With the war over, the victorious allies banned the Deutschlandlied and its performance became a punishable offence.

In 1949, the American, British, and French zones of German occupation became the Federal Republic of Germany (West Germany) and the Soviet zone of occupation was dubbed the German Democratic Republic (“GDR”; East Germany). With the establishment of these two states, the hunt for appropriate national anthems was on. In East Germany, an entirely new national anthem was created, entitled (appropriately enough) Auferstanden aus Ruinen (“Risen from Ruins”). In West Germany, it wasn’t until 1952 – after much wrangling by the Federal Chancellor Konrad Adenauer – that the Federal Republic adopted the third verse of the Deutschlandlied as its official national anthem.

In 1991, that third verse of the Deutschlandlied was declared the national anthem of a now reunited Germany. Thus Haydn’s hymn remains the melody of the German national anthem.
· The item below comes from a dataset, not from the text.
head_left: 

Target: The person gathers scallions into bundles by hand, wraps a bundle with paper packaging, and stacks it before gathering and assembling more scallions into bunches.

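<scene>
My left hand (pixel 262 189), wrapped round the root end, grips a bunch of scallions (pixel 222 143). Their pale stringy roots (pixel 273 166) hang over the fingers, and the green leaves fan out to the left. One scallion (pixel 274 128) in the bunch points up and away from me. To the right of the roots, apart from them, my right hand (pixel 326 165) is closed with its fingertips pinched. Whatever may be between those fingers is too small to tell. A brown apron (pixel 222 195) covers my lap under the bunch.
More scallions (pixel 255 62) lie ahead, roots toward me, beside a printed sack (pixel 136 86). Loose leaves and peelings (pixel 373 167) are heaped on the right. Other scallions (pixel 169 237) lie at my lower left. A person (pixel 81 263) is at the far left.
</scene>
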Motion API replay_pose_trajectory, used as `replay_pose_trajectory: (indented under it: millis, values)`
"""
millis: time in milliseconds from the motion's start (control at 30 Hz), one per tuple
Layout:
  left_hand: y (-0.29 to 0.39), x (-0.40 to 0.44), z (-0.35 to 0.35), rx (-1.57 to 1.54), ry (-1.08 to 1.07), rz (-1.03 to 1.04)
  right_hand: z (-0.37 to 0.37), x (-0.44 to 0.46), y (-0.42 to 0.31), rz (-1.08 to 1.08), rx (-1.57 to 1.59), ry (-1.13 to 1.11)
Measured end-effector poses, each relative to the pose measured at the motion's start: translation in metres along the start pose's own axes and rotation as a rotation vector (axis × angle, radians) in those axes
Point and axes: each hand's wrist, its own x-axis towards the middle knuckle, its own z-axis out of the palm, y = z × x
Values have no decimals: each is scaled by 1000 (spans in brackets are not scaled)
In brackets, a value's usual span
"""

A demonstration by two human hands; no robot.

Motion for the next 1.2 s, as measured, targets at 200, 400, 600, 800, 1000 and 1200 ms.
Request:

Unfortunately, Haydn’s melody is no longer associated with his beloved Austria. The post-war world wrestled with a difficult question: whether to consider Austria as having been a complicit partner of Nazi Germany or Nazi Germany’s first territorial victim. Not surprisingly, the Austrians preferred the latter scenario, and thus – given its association with Nazi Germany – abandoned Haydn’s hymn melody entirely. In 1946 Austria created a new national anthem based on music that was said to be by Mozart but was actually composed by one Johann Holzer (1753–1818).